Childfree: A Valid Choice
About my choice to live mylife childfree, and why it’s a valid option for living.
“When are you going to have babies,” my friend asked over the phone a few years ago, her daughter crying in the background.
“I don’t know if we’re going to have any,” I said cheerfully. I’ve been asked the question many times before, and always try to answer in a considerate way. I knew she meant well. She just wanted for me to be as happy as she was in her new role. But the thought of having a baby does not bring happy thoughts to me. It brings thoughts of late nights when I don’t get any sleep, money wasted on piano or tennis lessons that get dropped and fights with my husband over childcare issues and the lack of time we have together. That’s why we have chosen to love childfree. Being childfree is the conscious choice not to have children, while childlessness is wanting to have children and not being able to.
We hadn’t always thought of living childfree.
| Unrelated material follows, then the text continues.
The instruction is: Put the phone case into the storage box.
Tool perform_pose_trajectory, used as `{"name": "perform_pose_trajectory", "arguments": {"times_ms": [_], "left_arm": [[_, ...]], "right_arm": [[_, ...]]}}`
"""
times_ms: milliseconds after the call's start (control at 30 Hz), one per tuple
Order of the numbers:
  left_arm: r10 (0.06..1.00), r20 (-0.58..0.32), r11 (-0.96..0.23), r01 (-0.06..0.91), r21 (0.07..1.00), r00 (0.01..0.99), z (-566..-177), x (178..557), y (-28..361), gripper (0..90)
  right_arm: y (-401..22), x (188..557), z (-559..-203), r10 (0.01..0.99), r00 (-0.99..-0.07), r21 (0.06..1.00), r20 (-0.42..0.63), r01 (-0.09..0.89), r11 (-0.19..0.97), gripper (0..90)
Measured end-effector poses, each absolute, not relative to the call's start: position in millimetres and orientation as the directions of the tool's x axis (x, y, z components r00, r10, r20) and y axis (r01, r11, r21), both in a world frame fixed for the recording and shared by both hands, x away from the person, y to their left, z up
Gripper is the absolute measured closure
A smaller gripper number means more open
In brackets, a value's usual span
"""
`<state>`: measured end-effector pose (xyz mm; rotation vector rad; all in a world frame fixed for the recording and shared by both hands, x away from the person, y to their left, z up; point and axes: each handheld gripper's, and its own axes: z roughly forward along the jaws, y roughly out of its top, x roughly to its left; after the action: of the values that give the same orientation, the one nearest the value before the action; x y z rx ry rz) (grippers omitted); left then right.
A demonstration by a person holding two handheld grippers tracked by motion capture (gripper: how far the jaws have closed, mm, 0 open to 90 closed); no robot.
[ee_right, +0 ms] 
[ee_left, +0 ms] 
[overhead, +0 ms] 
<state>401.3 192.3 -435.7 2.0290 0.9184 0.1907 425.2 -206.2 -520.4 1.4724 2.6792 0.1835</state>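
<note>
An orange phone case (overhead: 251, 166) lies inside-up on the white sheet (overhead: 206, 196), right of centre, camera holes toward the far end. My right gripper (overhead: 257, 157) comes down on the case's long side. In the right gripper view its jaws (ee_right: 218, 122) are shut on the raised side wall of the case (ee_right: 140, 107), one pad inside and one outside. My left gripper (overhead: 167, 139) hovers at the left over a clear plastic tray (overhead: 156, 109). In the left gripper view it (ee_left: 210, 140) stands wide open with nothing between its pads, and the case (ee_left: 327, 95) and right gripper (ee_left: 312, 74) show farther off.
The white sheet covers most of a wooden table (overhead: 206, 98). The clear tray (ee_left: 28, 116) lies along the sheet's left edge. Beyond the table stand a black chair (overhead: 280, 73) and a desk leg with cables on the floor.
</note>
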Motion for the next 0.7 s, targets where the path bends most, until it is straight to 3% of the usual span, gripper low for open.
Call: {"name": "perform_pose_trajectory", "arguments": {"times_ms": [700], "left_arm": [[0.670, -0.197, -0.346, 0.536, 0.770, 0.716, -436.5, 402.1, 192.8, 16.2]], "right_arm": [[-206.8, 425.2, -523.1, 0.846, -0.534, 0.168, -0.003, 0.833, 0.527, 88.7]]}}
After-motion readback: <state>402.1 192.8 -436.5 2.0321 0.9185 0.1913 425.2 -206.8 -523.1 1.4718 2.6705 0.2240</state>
When we first got married, we assumed at some point we would have children. For years the idea was still in our minds, but the time never seemed right for us. We were busy with our work and our lives, and the thought of adding another thing didn’t seem to fit. It wasn’t until sixteen years after we were married that we finally came to the conclusion that children just weren’t right for our lives.
There are many reasons couples chose to live childfree. They think there are already too many children in the world for the environment to support, they don’t like the behavior of children, they are too focused on their jobs, or they want the freedom that having children doesn’t allow among many other reason.
More women in the U.S. are choosing to live a childfree life. The 2003 U.S. Census found that 44%of women between the ages 15-44 do not have children. This does not mean that they will not, but at the time they didn’t. More older women are defining themselves as being childfree. The level of childlessness among women 40 to 44 years old in June 2006, 20 percent, is twice as high as 30 years ago. People who are childfree tend to be more educated, are white collar workers and have higher incomes.
There are many people that are against our choice to not have children. They say we are selfish, we’ll regret not having children someday because there will be no one there to take care of you and that we must hate children.
Number one: People that don’t have children are selfish.
Maybe. I am selfish with my time. I like to be able to get up when I want to and go to bed after reading late into the night. But selfish is a strong word. Set in my ways may be a better thing to say, or that I know what I want. I could say that people who have children are selfish. The fact that they want little versions of themselves to make them feel better and create someone to love seems to be egocentric. I know that this is breaking things down into its base ideas, but selfishness goes both ways.
Number two: Who will take care of you when you’re old?
Anyone who has children to take care of them when they are old is in for a rude awakening. No matter how you raise your children, they will be living their own lives by the time you need to be cared for. You won’t be the focus of their lives. Besides, would you want to be a burden to your child? I’ll be the one in the bed next to you in the nursing home.
Number three: You must hate children.
I do not hate children. I have many lovely children in my life. I just don’t want to be in charge of them. I want to be the Auntie that gives money and candy and then leaves when they get hyper from the sugar or fight with their parents over whether the money should be saved or spent. Children won’t make it any better, not necessarily worse, but definitely different.
If you wait for the perfect time to have one, you never will, well meaning friends have told us. And it looks like they are right. We waited until we both graduated college, had enough money and a house, and it still never seemed like the right time. We even bought a house larger than we needed thinking that someday, children would come into our lives.
“You’re smart not to have kids,” my friend said years later, the noise behind her deafening. She yelled at her now two children to be quiet, but they only got louder in response. “Sometimes I don’t even like my own kids,” she admitted.
“Sometimes I don’t like your kids either.”